2020年5月5日火曜日

倉橋由美子『暗い旅』再読の記録

過ぎ去り、滅び去り、失われた愛。不在のかれ。失踪と言う一方的で、唐突な。裏切り。破棄。内へ、内へと戻る旅。不在より、始まる。終わりより退行し、流離い、始まる。あなたが書き始める事の必然さ。それはあまりにも必然的だ。その必然に至るまでの、失われた愛を求め、どこまでも、退行し続ける旅の暗さ。硬く、冷たく、静かで、不毛で…。重い。膨大であり過ぎる。あまりにも厳格で、巧妙であり過ぎる。けれど完璧ではない。若い。若く、それ故に危うい。それ故に、必要とした。巡礼。儀式めいた試み。それ故に、使い捨てた。吸収し、解き放ち、再構築し。それ故に、至り得た。愛の、共犯関係の終わり。かれの失踪、疑いようのない裏切り。解き放たれると言う事。書き始めると言う事。その必然さ、確実性。あまりにも明確だ。忘れ難い。充満していて、切実で。熱い。暗く、重々しく、静かに、熱い。
"もの"の存在感…。"もの"の一つ一つが、重く、手強く、見過ごす事を許さない。場所、土地、地名、引用される言葉や音楽もまた。何かずっと、鳴り響いている気がする。暗く、不穏に。なにもかもが、示唆している。明らかに、偶然ではない。偶然のものではない。ただあるのではない。"もの"の、言葉の、その存在感。すべてが象徴めいている。
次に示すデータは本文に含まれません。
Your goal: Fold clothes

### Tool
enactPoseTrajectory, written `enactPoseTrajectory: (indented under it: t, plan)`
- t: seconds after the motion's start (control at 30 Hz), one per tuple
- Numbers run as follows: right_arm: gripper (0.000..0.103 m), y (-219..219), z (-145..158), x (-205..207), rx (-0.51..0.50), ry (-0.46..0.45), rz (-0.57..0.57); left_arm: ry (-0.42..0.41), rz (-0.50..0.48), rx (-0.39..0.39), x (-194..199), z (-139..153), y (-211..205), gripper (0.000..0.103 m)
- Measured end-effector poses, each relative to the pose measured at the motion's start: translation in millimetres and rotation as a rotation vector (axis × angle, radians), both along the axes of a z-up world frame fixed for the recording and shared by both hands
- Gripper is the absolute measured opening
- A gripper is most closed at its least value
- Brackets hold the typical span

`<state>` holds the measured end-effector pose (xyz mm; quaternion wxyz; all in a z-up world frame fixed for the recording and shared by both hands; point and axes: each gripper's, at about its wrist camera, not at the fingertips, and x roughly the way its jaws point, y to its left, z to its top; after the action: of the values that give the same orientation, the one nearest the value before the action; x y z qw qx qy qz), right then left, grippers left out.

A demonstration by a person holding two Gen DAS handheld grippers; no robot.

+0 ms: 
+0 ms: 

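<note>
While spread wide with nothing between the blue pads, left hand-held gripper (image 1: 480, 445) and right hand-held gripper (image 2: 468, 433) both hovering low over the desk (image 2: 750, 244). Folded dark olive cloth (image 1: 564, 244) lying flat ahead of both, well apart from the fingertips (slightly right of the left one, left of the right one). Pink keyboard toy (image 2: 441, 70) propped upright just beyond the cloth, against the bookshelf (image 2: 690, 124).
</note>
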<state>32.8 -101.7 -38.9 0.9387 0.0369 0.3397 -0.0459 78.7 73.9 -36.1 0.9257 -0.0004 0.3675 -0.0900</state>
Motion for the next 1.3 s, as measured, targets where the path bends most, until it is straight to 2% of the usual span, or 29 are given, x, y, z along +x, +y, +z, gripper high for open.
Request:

あなたを読んでいる。自らを、かれを、かれとの愛を、読み解くように、旅し続けるあなたを。読む事で、自分もまたそこに至る。あなたとして。立ち合い、目撃し、感じ続けた事で。あの腐刑。境目としての。あの醜悪な出来事。以後の、世界との関わり方、あなたのスタンスの変容。或いは出会い。かれとの、唯一無二の、共犯者とでも言うべきかれとの。戯れや交歓。最上のものであったはずの契約。愛。不在。失われるまでの、すべて。或いは絶望。期待と理性、嫉妬、嫌悪。徹底した自己演出と綻び。涙、嗚咽。或いは解放と、再生と、始まり。共に旅し続けた事で。自分もまた、そこに至る。書き始める事の必然さに。書き始めると言う、その行為こそが、必然である事に。